▸ Problem to work on:
Leave every image out, and print the remaining lines below exactly.
━━━ Supplied material ━━━
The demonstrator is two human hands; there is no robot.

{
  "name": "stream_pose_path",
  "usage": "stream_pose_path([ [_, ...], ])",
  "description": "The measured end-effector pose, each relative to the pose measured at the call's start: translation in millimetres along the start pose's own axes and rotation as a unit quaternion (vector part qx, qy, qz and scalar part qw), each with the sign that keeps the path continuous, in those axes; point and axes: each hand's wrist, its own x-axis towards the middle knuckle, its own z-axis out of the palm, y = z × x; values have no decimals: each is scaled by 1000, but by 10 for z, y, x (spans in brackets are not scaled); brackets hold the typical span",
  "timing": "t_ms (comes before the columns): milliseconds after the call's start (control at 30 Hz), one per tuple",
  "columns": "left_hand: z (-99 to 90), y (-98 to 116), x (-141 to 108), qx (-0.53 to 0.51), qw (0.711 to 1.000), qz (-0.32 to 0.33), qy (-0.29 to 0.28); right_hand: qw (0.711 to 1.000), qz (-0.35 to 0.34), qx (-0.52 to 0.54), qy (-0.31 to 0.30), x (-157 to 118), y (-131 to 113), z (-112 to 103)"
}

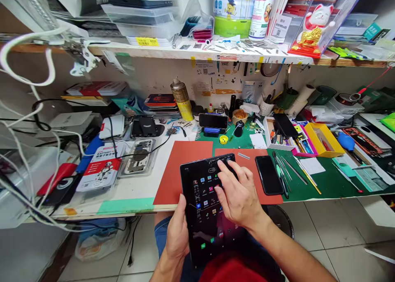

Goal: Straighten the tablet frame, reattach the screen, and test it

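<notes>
A black tablet (197, 228) with a lit home screen of app icons tilts up at the bench's front edge, its upper end over the orange-red mats (191, 154). My left hand (178, 228) grips its left side, with the thumb along the edge and the other fingers hidden behind. Over the tablet's upper right is my right hand (239, 191), fingers spread and fingertips at the glass near the top. Cracks seem to run along that top edge. To the right a black smartphone (269, 175) lies face up, partly on the mat.
Tweezers (281, 171) and thin tools lie right of the phone on a green mat (321, 187). Behind stand small tool boxes (324, 140), a propped phone (212, 121) and a spray can (182, 99). Loose cables (37, 199) hang at left. A loaded shelf (185, 51) overhangs the bench.
</notes>
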Motion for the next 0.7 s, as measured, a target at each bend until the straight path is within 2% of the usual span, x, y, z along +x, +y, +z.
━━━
▸ Task result:
The demonstrator is two human hands; there is no robot.

{
  "name": "stream_pose_path",
  "usage": "stream_pose_path([ [_, ...], ])",
  "description": "The measured end-effector pose, each relative to the pose measured at the call's start: translation in millimetres along the start pose's own axes and rotation as a unit quaternion (vector part qx, qy, qz and scalar part qw), each with the sign that keeps the path continuous, in those axes; point and axes: each hand's wrist, its own x-axis towards the middle knuckle, its own z-axis out of the palm, y = z × x; values have no decimals: each is scaled by 1000, but by 10 for z, y, x (spans in brackets are not scaled); brackets hold the typical span",
  "timing": "t_ms (comes before the columns): milliseconds after the call's start (control at 30 Hz), one per tuple",
  "columns": "left_hand: z (-99 to 90), y (-98 to 116), x (-141 to 108), qx (-0.53 to 0.51), qw (0.711 to 1.000), qz (-0.32 to 0.33), qy (-0.29 to 0.28); right_hand: qw (0.711 to 1.000), qz (-0.35 to 0.34), qx (-0.52 to 0.54), qy (-0.31 to 0.30), x (-157 to 118), y (-131 to 113), z (-112 to 103)"
}


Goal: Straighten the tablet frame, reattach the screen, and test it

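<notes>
A black tablet (197, 228) with a lit home screen of app icons tilts up at the bench's front edge, its upper end over the orange-red mats (191, 154). My left hand (178, 228) grips its left side, with the thumb along the edge and the other fingers hidden behind. Over the tablet's upper right is my right hand (239, 191), fingers spread and fingertips at the glass near the top. Cracks seem to run along that top edge. To the right a black smartphone (269, 175) lies face up, partly on the mat.
Tweezers (281, 171) and thin tools lie right of the phone on a green mat (321, 187). Behind stand small tool boxes (324, 140), a propped phone (212, 121) and a spray can (182, 99). Loose cables (37, 199) hang at left. A loaded shelf (185, 51) overhangs the bench.
</notes>
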Motion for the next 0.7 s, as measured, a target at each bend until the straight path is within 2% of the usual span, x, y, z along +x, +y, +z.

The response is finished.